Outre qu’il n’était pas brevetable, le contrôle des infrastructures en mesure de fournir les quantités requises d’éthanol était impossible , « n’importe quel idiot avec un alambic pouvait en fabriquer chez lui », (à l’époque, beaucoup ne s’en privaient pas) Qui plus est, les compagnies pétrolières l’avaient, par définition, en horreur. Enfin, la toute jeune GM hésitait à mettre en danger ses relations politiques, d’autant plus que l’intérêt de la famille du Pont pour le pétrole et ses champs, grandissait.

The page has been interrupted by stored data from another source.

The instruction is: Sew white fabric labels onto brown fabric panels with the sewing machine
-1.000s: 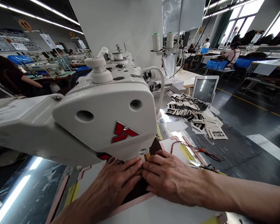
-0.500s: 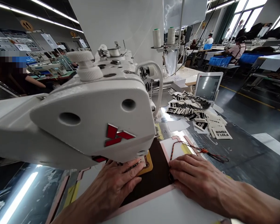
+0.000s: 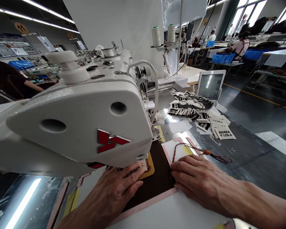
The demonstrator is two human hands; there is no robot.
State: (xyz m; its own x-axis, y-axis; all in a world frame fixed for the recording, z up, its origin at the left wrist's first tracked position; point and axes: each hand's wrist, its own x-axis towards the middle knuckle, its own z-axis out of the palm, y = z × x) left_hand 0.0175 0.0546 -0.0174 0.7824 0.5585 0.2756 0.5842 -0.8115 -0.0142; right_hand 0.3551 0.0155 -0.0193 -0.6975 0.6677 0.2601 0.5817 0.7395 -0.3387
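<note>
A big white sewing machine fills the space above and behind the left hand. It has a red mark on its side. Under both hands lies a shiny dark tabletop.

On the tabletop, below the hands, is a flat white board with a pink edge. A dark brown piece of cloth lies in the board's opening, between the two hands.

The left hand lies flat on the brown cloth, fingers spread and pressing down, with the fingertips right under the machine's head. A small yellow plate sits just past those fingertips. The right hand also lies flat with fingers out, pressing on the right edge of the brown cloth where it meets the pink edge. Neither hand is pinching anything.

Just past the right hand runs a thin red and black cord. Farther away from the right hand is a pile of black and white labels. Behind that pile stands a small screen. Two white thread cones stand high up, far behind the hands.
</note>
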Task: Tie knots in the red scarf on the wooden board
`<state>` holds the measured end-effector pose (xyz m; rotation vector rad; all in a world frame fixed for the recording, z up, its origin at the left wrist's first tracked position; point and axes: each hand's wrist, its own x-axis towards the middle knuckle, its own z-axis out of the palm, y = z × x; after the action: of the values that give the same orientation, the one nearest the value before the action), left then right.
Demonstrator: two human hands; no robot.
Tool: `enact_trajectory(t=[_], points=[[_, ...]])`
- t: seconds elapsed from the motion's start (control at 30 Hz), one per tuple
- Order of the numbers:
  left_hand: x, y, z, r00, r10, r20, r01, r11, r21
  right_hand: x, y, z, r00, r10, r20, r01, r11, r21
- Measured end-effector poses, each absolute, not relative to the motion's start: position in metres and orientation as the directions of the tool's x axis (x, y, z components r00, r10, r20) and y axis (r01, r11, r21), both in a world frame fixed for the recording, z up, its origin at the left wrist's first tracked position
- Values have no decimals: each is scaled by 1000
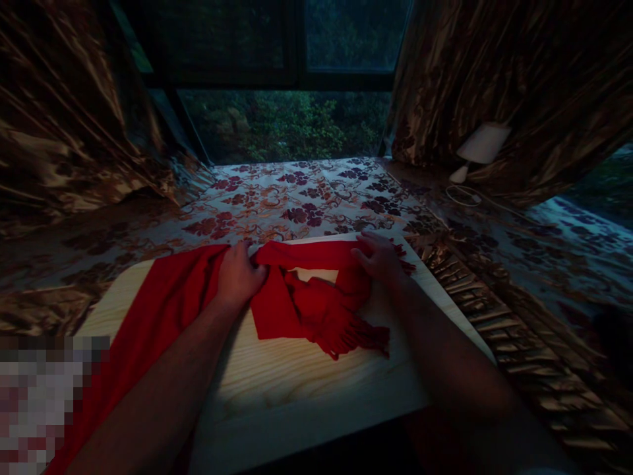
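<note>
A red scarf [306, 303] with fringed ends lies across a pale wooden board [306, 382]. Its left part runs down off the board's near left corner; its right part is bunched and looped near the board's far edge. My left hand [240, 274] rests on the scarf near the far edge, fingers curled and pinching the cloth. My right hand [378, 257] lies on the loop's right end, fingers bent down onto the fabric, by the fringe at the far right corner.
The board sits on a floral-patterned cloth [297, 198] below a dark window [287, 125] with greenery outside. Shiny brown curtains [494, 86] hang on both sides. A small white lamp [479, 148] and a cord lie at the right. The light is dim.
</note>
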<state>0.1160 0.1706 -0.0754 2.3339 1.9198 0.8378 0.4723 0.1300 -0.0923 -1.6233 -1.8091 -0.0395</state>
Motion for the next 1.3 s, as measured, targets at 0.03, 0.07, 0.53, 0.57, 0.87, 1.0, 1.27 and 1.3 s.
enact_trajectory(t=[0.03, 0.07, 0.53, 0.57, 0.87, 1.0, 1.27, 1.3], points=[[117, 165, -73, 171, 869, 464, 875, -350, 335, 469, 127, -89, -27, 850, 527, 867, 282, -411], [119, 159, -70, 249, 820, 515, 825, -458, 332, 465, 125, -86, -85, 841, 535, 848, 343, -404], [172, 81, -65, 802, 596, -38, 573, -751, 328, 455, 135, -91, -362, 862, 354, 854, 459, -244], [174, 78, -67, 788, 615, -40, 593, -738, 321, 455, 136, -90, -356, 864, 355, 856, 455, -248], [178, 78, -59, 690, 716, 109, 658, -683, 317, 455, 133, -91, -333, 865, 375, 839, 453, -301], [169, 92, -59, 581, 788, 201, 752, -615, 237, 456, 130, -95, -312, 869, 383, 831, 445, -333], [122, 153, -80, 461, 879, 120, 859, -476, 190, 465, 133, -95, 36, 868, 495, 917, 168, -361], [115, 161, -85, 479, 873, 92, 845, -487, 221, 468, 134, -97, 94, 876, 473, 929, 94, -358]])
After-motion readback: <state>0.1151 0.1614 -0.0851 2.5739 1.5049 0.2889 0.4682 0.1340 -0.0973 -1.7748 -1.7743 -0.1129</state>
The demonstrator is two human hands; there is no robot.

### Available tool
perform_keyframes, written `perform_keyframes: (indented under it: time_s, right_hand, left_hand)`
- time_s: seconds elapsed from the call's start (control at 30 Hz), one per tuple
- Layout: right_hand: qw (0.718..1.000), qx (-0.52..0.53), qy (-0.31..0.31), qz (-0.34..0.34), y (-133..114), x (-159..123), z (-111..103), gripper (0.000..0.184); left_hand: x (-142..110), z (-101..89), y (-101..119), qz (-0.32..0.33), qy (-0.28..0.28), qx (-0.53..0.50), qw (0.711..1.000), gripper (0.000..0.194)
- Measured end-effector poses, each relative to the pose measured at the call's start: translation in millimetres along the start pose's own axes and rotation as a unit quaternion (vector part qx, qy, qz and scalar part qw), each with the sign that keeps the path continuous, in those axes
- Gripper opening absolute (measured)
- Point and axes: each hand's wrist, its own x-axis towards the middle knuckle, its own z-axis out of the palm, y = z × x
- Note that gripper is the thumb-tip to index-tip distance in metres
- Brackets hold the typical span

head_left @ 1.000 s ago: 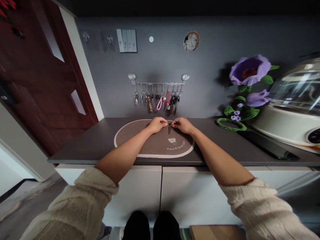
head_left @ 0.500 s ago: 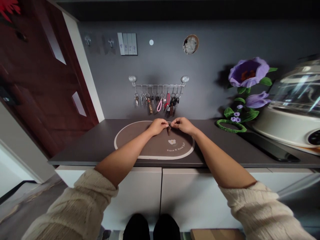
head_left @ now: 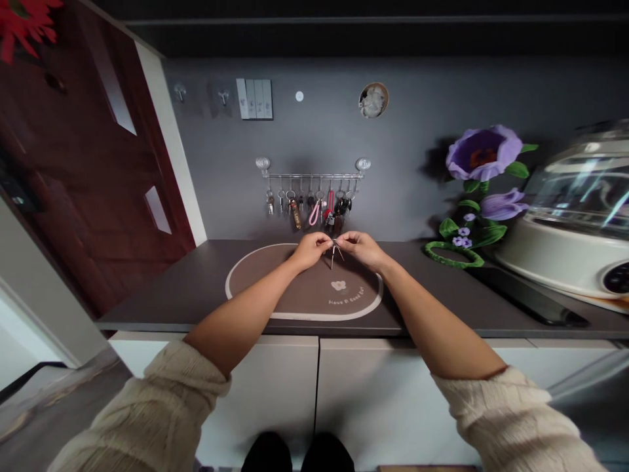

Pris de court pendant la récession de 1920, Durant, le fondateur haut en couleurs de la GM , perdit ce qu’il avait investi et fut forcé par la famille Du Pont de se retirer de la course (il finira ses jours comme patron de bowling). Alfred Soan, devenu vice-président directeur, reçut d’un des plus habiles patriarches du clan du Pont, une ligne directrice claire : gagner de l’argent et vite.

Le 9 décembre 1921, Thomas Midgley, un jeune ingénieur de la General Motors Research Corporation découvre que le PTE permet de réduire le « cliquetis » des moteurs à combustion interne. Teinte en rouge, le premier plein d’essence plombée fut fait en février 1923 malgré les alertes et indignations des experts de santé publique et d’environnement.

Le livre de Jamie Kitman illustre une stratégie du faible au fort remarquable que vous lirez, comme un roman. « La GM a, dans les faits, gagné de l’argent sur chaque litre d’essence vendu par qui que ce soit » résumait Peter Drucker, expert du management qui avait été consultant pour la GM.

Depuis que l’essence plombée n’est plus vendue que pour les avions propulsés par hélices, aux Etats-Unis, le taux moyen de plomb dans le sang a baissé de 75%. Contrairement à la plupart des produits chimiques, le plomb ne se décompose pas avec le temps. On estime à sept millions de tonnes la quantité de plomb brûlé dans l’essence aux Etats-Unis pendant le vingtième siècle.

Après avoir établi la cartographie des acteurs et les stratégies d’influence grâce à ce livre, pourrez-vous répondre à la question que Jamie Kitman pose au début « Pourquoi continue t-on de vendre dans le Tiers-Monde ou en Europe Centrale ce poison? ».